Des patients volontaires se considérant comme fibromyalgiques ou électro-hypersensibles ont été recrutés par des associations de patients en région Auvergne-Rhône-Alpes. Puis des entretiens ont été réalisés au domicile des patients pour recueillir les antécédents médicaux et psychiatriques, la symptomatologie, les comorbidités et la présence d’autres SSF. La détresse psychique, l’impact sur la qualité de vie, le ressenti des symptômes et le parcours diagnostic ont également été recherchés via différents questionnaires et un examen clinique.

Résultats 

  • Cette étude exploratoire a ainsi pu inclure 16 sujets fibromyalgiques et 16 patients souffrant d’électro-hypersensibilité. L’âge moyen était de 51,5 et de 56,6 ans respectivement, avec une grande majorité de femmes dans les deux cas (94% et 81%).
  • Les deux groupes présentaient des différences importantes en termes de symptomatologie. Ainsi les douleurs musculosquelettiques étaient présentes chez quasiment tous les sujets fibromyalgiques et la moitié d’entre eux présentaient une sensibilité abdominale généralisée, alors que les symptômes neurosensoriels et cardiorespiratoires étaient plus fréquents chez les sujets électro-hypersensibles. Les facteurs susceptibles d’aggraver ou d’améliorer les symptômes étaient également différents dans les deux groupes. Les patients fibromyalgiques présentaient plus souvent des comorbidités et d’autres SSF que les sujets électro-hypersensibles. En particulier, les antécédents psychiatriques, les troubles anxieux et dépressifs étaient plus souvent présents dans ce groupe de participants.
  • Plusieurs symptômes et caractéristiques communs étaient fréquemment retrouvés dans les deux groupes : douleurs articulaires, céphalées, asthénie, paresthésies, troubles du sommeil et troubles cognitifs. 
  • Par ailleurs, le vécu des patients différait de façon significative entre les deux groupes.

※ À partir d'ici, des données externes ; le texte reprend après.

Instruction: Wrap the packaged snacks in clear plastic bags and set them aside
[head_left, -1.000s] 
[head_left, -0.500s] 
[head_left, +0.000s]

Les patients fibromyalgiques se considéraient généralement comme malades et attribuaient leurs symptômes à une cause interne, à l’inverse des sujets électro-hypersensibles.
  • Le parcours médical variait aussi d’un groupe à l’autre notamment en termes de délai diagnostique, de recours au système de soins traditionnel, ou encore de consommation de médicaments. Le retentissement socio-professionnel et l’impact sur la qualité de vie étaient importants dans les deux groupes.

Limitations

Effectif réduit.

Biais de sélection lié au recrutement par l’intermédiaire d’associations.